How Does Sun Use the Intranet?

  • Repository and Distribution of Corporate Information and News
  • Collaboration and Knowledge Sharing
  • Application Development Environment & Deployment Mechanism
  • Data Feed for Sun's E-commerce Applications
  • Laboratory for Large-Enterprise Web Computing
  • As a laboratory for large-enterprise web computing, this knowledge allows us to drive architecture, infrastructure and support issues in the Intranet, Internet, and E-Commerce spaces.

SunWeb is the default home page for Sun's internal users. Along the left panel of the screen shot are the major corporate resources. To find what you need you can use the search function or the A-Z index.
Q. What search engine do you use?
A. Infoseek.

In general, SunWeb Content can be broken down into 3 major categories: Information, Business Applications, and Web Construction and Publishing.

1. Information:

  • Corporate News and info.
  • Campus maps, directions, and phone numbers.
  • Links to branch offices in major cities and international offices around the world.
  • Complete Human Resources information online.
  • Sun Library Information: all types of industry resources.
  • Extensive Divisional data:
    • All the Divisional web sites
    • Sales & Marketing slide shows
    • Engineering data
    • ...and more! The seven divisions or business units are:
    • Computer Systems
    • Enterprise Services
    • Network Storage
    • Microelectronics
    • Solaris Software
    • Java Software
    • Embedded and Consumer

2. Web Construction and Publishing is handled by my group. We don't really do any content, we mainly enable content production.

3. Business Applications are the interfaces to help Sun run its business. All of them are web based and most are or are becoming Java based.
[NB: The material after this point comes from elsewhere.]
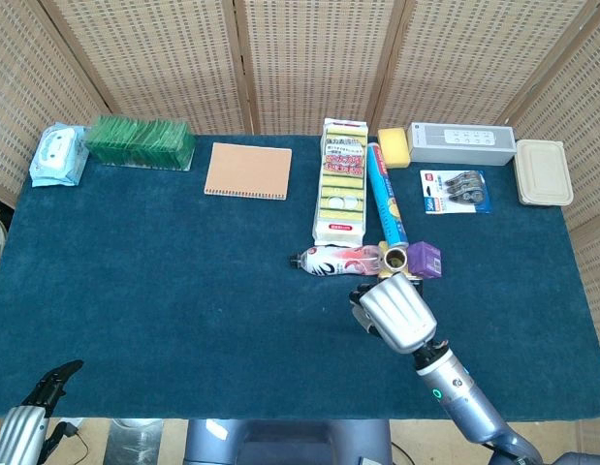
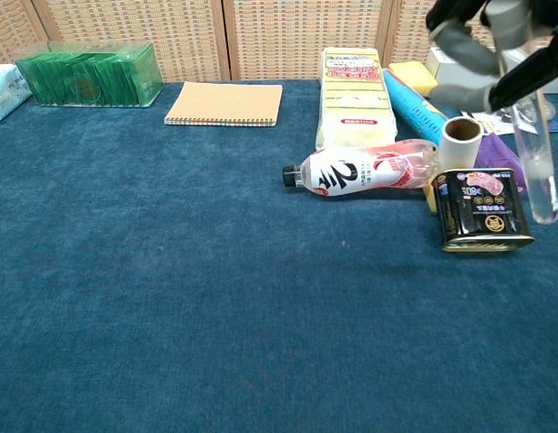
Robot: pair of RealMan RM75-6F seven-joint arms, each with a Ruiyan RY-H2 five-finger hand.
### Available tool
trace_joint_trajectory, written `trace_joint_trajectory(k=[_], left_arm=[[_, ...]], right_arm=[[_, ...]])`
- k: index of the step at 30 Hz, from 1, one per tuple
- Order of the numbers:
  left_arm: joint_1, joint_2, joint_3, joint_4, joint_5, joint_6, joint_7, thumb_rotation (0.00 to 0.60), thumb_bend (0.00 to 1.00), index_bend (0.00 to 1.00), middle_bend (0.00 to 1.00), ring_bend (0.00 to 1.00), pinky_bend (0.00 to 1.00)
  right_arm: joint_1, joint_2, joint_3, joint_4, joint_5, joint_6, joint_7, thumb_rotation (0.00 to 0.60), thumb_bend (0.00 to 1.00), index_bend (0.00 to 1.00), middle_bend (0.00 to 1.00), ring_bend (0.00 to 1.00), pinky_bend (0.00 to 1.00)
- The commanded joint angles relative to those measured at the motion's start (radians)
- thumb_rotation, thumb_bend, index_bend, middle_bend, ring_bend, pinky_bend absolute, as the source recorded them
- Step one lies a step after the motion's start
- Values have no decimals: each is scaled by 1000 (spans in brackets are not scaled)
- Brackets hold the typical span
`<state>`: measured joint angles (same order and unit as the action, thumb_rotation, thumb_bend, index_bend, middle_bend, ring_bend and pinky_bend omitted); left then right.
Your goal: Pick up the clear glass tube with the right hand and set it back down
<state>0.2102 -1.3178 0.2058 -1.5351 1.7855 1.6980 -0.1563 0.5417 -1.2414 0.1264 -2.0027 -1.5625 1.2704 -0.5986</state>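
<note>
While the clear glass tube hangs nearly upright above the tabletop's right front area, pinched at its upper end by the right hand, it appears light, slippery and fragile, warranting a gentle mid-length grip beside the black tin.

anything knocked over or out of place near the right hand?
The plastic bottle lies on its side beside the black tin; nothing looks spilled. The glass tube hangs slightly tilted in the right hand, clear of the cloth.

Woven screen behind blue table
</note>
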Motion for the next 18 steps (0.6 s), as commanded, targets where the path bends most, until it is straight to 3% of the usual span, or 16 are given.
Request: trace_joint_trajectory(k=[1, 3, 7, 18], left_arm=[[3, -5, 4, 4, 9, 4, 2, 600, 201, 114, 171, 157, 351], [2, -2, 4, -2, 19, 10, 9, 600, 201, 114, 171, 157, 351], [-8, 7, -5, -28, 17, 1, 27, 600, 200, 113, 171, 157, 351], [-6, -3, 5, -9, 5, -18, 20, 600, 200, 113, 171, 157, 351]], right_arm=[[3, 34, 129, 86, 187, 57, 55, 600, 391, 811, 993, 1000, 1000], [30, 5, 159, 50, 224, 37, 75, 600, 391, 811, 994, 1000, 1000], [50, -15, 137, -13, 154, 16, 103, 600, 391, 811, 994, 1000, 1000], [97, -84, 252, 115, 222, 57, 195, 600, 392, 811, 993, 1000, 1000]])
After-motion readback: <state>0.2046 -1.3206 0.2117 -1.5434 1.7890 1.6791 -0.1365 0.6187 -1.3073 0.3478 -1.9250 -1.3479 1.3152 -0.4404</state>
They include the following tools:

  • NameTool - name directory to help figure out the 26,000 employees at SMI.
  • OrgTool - Organizational Chart Tool
  • Schedroom - tool for scheduling conference rooms
  • WebDist: application distribution mechanism, so it's a "Third Party Software Kiosk".
  • ServiceDesk - for reporting problems with your system.
  • Facilities Tool - for requesting any type of Facilities service.
  • SunTEA - Travel Expense Authorization and accounting.
  • SunU: for registering for Sun University classes--our internal training org.
  • A tool to access your personal payroll information (PayCheck) and Benefits information (Galaxy).
  • SurveyTool - create, deliver, and sort your own survey
  • And many more!

WSE SunWeb Operations include:

  • The SunWeb Council
  • Intranet Architecture
  • SunWeb Webmaster Services
  • Search Engine Services
  • FTP Services
  • Web Stats Reporting
The SunWeb Council oversees all Intranet-related issues. It is a cross-discipline team that works together do what is in the best interests of the entire Sun community. Therefore, it is a forum for setting web-relevant guidelines and procedures, airing concerns, sharing ideas, and getting to consensus on the business issues concerning the SunWeb community.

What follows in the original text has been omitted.